Prompt →
All of the data below should come back exactly as written, minus its images.

===== Dataset excerpt =====

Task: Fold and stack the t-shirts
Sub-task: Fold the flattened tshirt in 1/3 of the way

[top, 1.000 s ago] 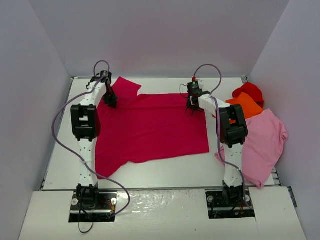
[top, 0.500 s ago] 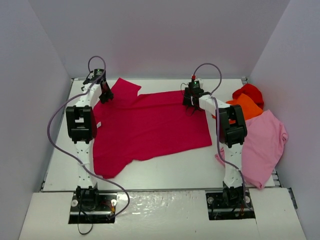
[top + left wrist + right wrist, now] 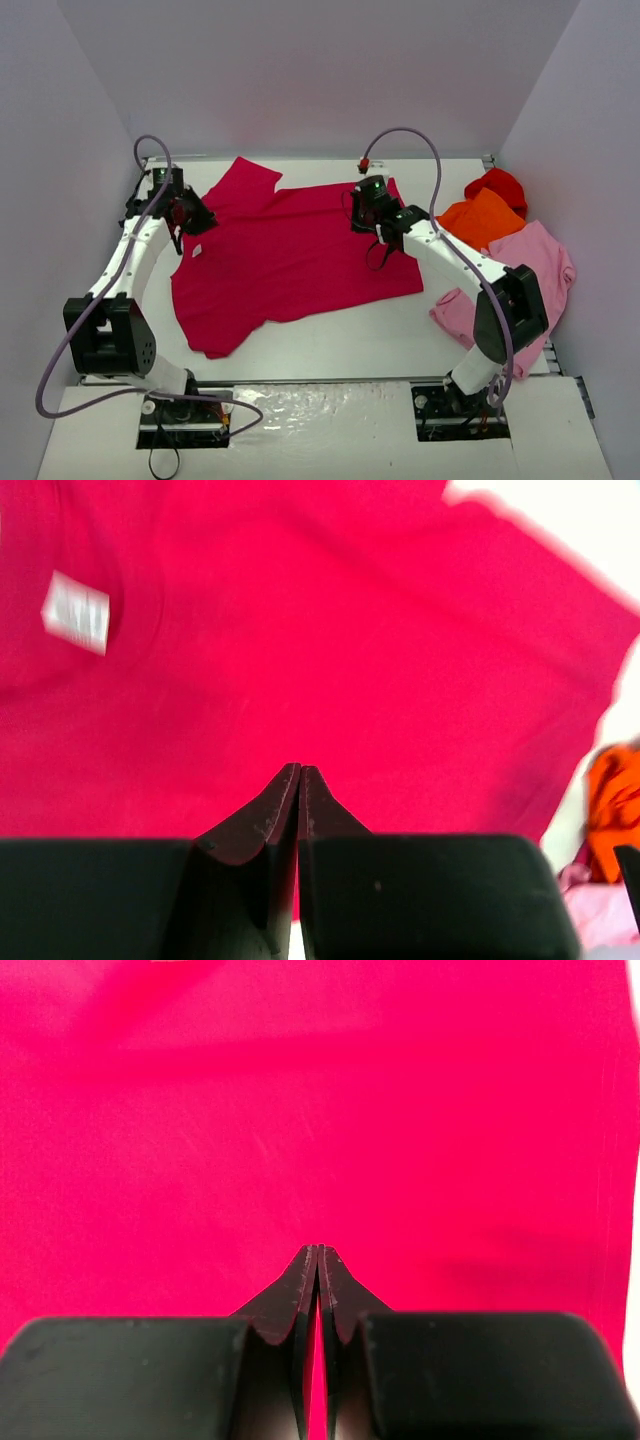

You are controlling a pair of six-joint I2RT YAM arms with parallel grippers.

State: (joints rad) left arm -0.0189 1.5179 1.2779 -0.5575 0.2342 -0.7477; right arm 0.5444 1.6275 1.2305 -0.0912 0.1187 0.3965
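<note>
The crimson shirt (image 3: 300,255) lies spread in the middle of the counter (image 3: 330,345). Its collar and white label (image 3: 76,611) are at the left, its hem at the right, one sleeve points to the far side and one to the near left. The orange shirt (image 3: 485,218), red shirt (image 3: 497,183) and pink shirt (image 3: 525,275) are heaped at the right edge, well apart from the work.

The left jaws are pressed together with nothing between them, just above the cloth near the collar. The right jaws are likewise together and empty, over the far right part of the shirt by the hem.

The step in hand looks like starting the first fold, so both pairs of jaws need to part before they go down. Each should pinch one layer right at an edge, left at the far shoulder and right at the far hem corner. That way the fold line runs straight along the body. Lift only enough to clear the cloth, move both arms together toward the near side, and tuck the far sleeve in. Uneven pulling would likely skew the shirt or drag it toward the heap.
</note>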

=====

Reply to the exercise →
Task: Fold and stack the t-shirts
Sub-task: Fold the flattened tshirt in 1/3 of the way

[top, 1.000 s ago] 
[top, 0.500 s ago] 
[top + left wrist + right wrist, now] 

You are controlling a pair of six-joint I2RT YAM arms with parallel grippers.

State: (joints rad) left arm -0.0189 1.5179 1.2779 -0.5575 0.2342 -0.7477; right arm 0.5444 1.6275 1.2305 -0.0912 0.1187 0.3965
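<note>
The crimson shirt (image 3: 300,255) lies spread in the middle of the counter (image 3: 330,345). Its collar and white label (image 3: 76,611) are at the left, its hem at the right, one sleeve points to the far side and one to the near left. The orange shirt (image 3: 485,218), red shirt (image 3: 497,183) and pink shirt (image 3: 525,275) are heaped at the right edge, well apart from the work.

The left jaws are pressed together with nothing between them, just above the cloth near the collar. The right jaws are likewise together and empty, over the far right part of the shirt by the hem.

The step in hand looks like starting the first fold, so both pairs of jaws need to part before they go down. Each should pinch one layer right at an edge, left at the far shoulder and right at the far hem corner. That way the fold line runs straight along the body. Lift only enough to clear the cloth, move both arms together toward the near side, and tuck the far sleeve in. Uneven pulling would likely skew the shirt or drag it toward the heap.
</note>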

The output above is complete.